Facsimile edition by Quaternio Verlag Luzern (Switzerland), 2012.

Since 1575 the Parker Library at the renowned Corpus Christi College in Cambridge has been home to the most lavishly ornamented English Apocalypse manuscript of the fourteenth century. Measuring 37 × 26 centimetres and containing 72 pages, the manuscript features a dense series of no less than 121 large miniatures in brilliant colours and sparkling gold and silver. Most of the glowing gold surfaces are decorated with delicate chasing. Fascinating images of dramatic events are depicted on imaginatively patterned backgrounds. 280 blue initials with red flourishing and 59 golden initials ornament the Anglo-Norman French and Latin texts.
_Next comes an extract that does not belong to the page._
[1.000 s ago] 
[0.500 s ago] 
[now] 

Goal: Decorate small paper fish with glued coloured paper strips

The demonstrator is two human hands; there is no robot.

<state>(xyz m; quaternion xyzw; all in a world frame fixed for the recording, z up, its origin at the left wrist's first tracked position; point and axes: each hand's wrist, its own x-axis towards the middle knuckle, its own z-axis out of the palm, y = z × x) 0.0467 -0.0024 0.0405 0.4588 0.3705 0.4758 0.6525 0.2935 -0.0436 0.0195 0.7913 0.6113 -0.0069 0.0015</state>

“Apocalypse” commonly refers to the Book of Revelation of Saint John, the last book of the New Testament. St John, exiled by Emperor Domitian (51–96 AD) to the Greek island of Patmos, experienced his vision of the end of the world and the Day of Judgment, followed by the dawn of the Kingdom of God, and he wrote it all down in a strongly metaphorical language.
The powerful eloquence and symbolism of this text, composed toward the end of the first century, has always fascinated and inspired western civilization. During the Middle Ages the Apocalypse was one of the most frequently commented books, and its various interpretations exercised considerable influence over the entire concept of western history.

The majority of the book consists of 60 folios with 106 miniatures depicting the Revelation of St John. St Paul’s Apocalypse, with fourteen miniatures, takes up the next eight leaves. For the first time ever, the impressive cycle of pictures of the Visions of Hell ascribed to St Paul is available in this facsimile edition of the Corpus Apocalypse. Lastly, a full-page, ceremonial miniature begins the transcript of the Coronation Order.

After the death of Henry de Cobham in 1339 the Corpus Apocalypse passed into the hands of Juliana de Leybourn, who made a bequest of the manuscript to the Benedictine abbey of St. Augustine in Canterbury in 1367. The abbey was dissolved in 1538, and during the unsettled period of the Reformation the passionate book and manuscript collector Matthew Parker (1504–1575) acquired and rescued hundreds of manuscripts.
Parker was Master of Corpus Christi College in Cambridge for nine years, and later the vice chancellor of Cambridge University. In 1559 Elizabeth I created him Archbishop of Canterbury, ecclesiastical head of the Church of England. In the year before his death he made a will leaving his collection of 480 manuscripts to his old college, forming the basis for what is now the famous Parker Library.